Analysis of the Dendrobium officinale transcriptome reveals putative alkaloid biosynthetic genes and genetic markers.

Dendrobium officinale Kimura et Migo (Orchidaceae) is a traditional Chinese medicinal plant. The stem contains an alkaloid that is the primary bioactive component. However, the details of alkaloid biosynthesis have not been effectively explored because of the limited number of expressed sequence tags (ESTs) available in GenBank. In this study, we analyzed RNA isolated from the stem of D. officinale using a single half-run on the Roche 454 GS FLX Titanium platform to generate 553,084 ESTs with an average length of 417 bases. The ESTs were assembled into 36,407 unique putative transcripts. A total of 69.97% of the unique sequences were annotated, and a detailed view of alkaloid biosynthesis was obtained.
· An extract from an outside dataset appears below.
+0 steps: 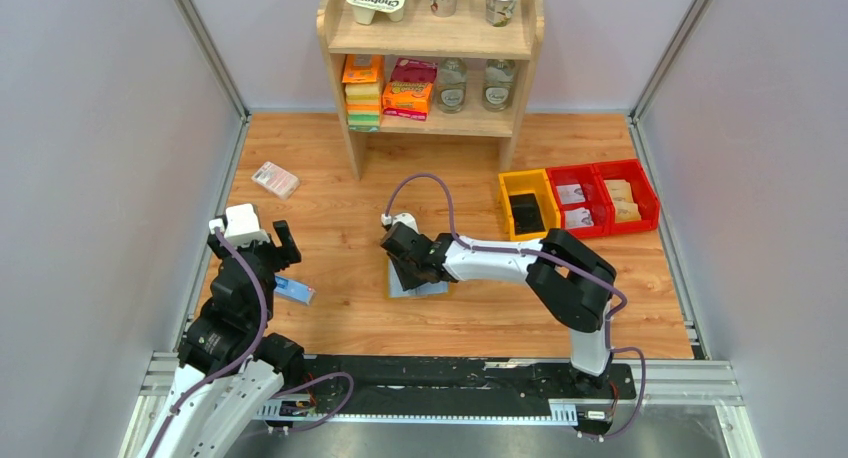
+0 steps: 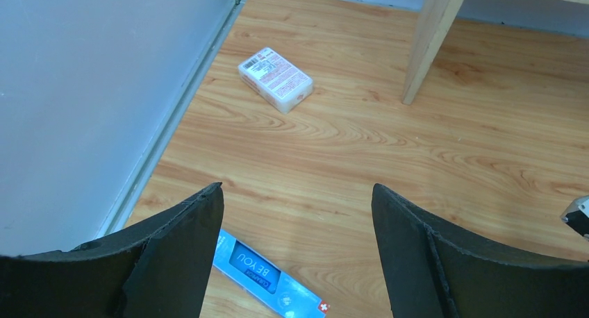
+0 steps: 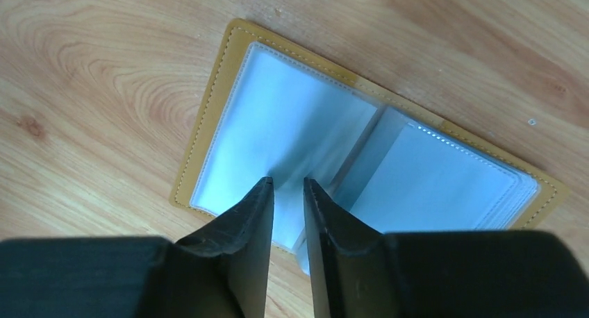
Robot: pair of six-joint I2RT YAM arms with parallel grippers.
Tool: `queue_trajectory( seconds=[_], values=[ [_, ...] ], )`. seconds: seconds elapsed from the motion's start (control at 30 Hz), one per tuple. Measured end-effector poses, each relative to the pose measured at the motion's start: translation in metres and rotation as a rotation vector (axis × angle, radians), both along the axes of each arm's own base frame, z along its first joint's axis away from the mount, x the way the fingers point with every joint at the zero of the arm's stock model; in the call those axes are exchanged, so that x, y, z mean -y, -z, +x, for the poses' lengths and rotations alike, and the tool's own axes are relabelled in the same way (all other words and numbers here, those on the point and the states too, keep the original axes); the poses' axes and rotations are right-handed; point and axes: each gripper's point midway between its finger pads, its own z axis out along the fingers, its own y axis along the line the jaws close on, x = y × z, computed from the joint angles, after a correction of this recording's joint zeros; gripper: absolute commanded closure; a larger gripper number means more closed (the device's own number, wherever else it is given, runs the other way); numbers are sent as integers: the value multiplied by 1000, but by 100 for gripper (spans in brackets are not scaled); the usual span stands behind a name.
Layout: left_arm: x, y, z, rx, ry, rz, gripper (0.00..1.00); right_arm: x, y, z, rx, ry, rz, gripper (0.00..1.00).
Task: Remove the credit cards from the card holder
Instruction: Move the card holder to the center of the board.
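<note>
The card holder (image 3: pixel 208 110) lies open flat on the wooden table, tan edge round pale grey-blue clear sleeves. In the top view my right arm covers most of the card holder (image 1: pixel 437 289). My right gripper (image 3: pixel 288 182) points down onto its left panel close to the spine, jaws only a narrow gap apart. Whether a sleeve leaf sits between them is unclear. From above the right gripper (image 1: pixel 405 268) is at the table's middle. No credit cards can be made out. My left gripper (image 2: pixel 297 187) hangs open and empty at the left, also seen from above (image 1: pixel 252 243).
A blue bar (image 2: pixel 267 276) lies under the left gripper, seen from above (image 1: pixel 295 290). A pink-white packet (image 1: pixel 275 179) sits at the far left. A wooden shelf (image 1: pixel 430 38) with goods stands at the back. Yellow (image 1: pixel 527 203) and red (image 1: pixel 600 193) bins sit at the right.
</note>
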Motion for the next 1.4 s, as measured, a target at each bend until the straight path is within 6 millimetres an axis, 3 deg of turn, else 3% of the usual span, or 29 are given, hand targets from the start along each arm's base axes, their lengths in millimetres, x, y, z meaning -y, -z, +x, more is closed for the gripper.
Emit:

Functional assignment based on Kyoto Encyclopedia of Genes and Genomes (KEGG) terms revealed 69 unique sequences representing 25 genes involved in alkaloid backbone biosynthesis. A series of qRT-PCR experiments confirmed that the expression levels of 5 key enzyme-encoding genes involved in alkaloid biosynthesis are greater in the leaves of D. officinale than in the stems. Cytochrome P450s, aminotransferases, methyltransferases, multidrug resistance protein (MDR) transporters and transcription factors were screened for possible involvement in alkaloid biosynthesis. Furthermore, a total of 1061 simple sequence repeat motifs (SSR) were detected from 36,407 unigenes. Dinucleotide repeats were the most abundant repeat type. Of these, 179 genes were associated with a metabolic pathway in KEGG. This study is the first to produce a large volume of transcriptome data from D. officinale. It extends the foundation to facilitate gene discovery in D. officinale and provides an important resource for the molecular genetic and functional genomic studies in this species.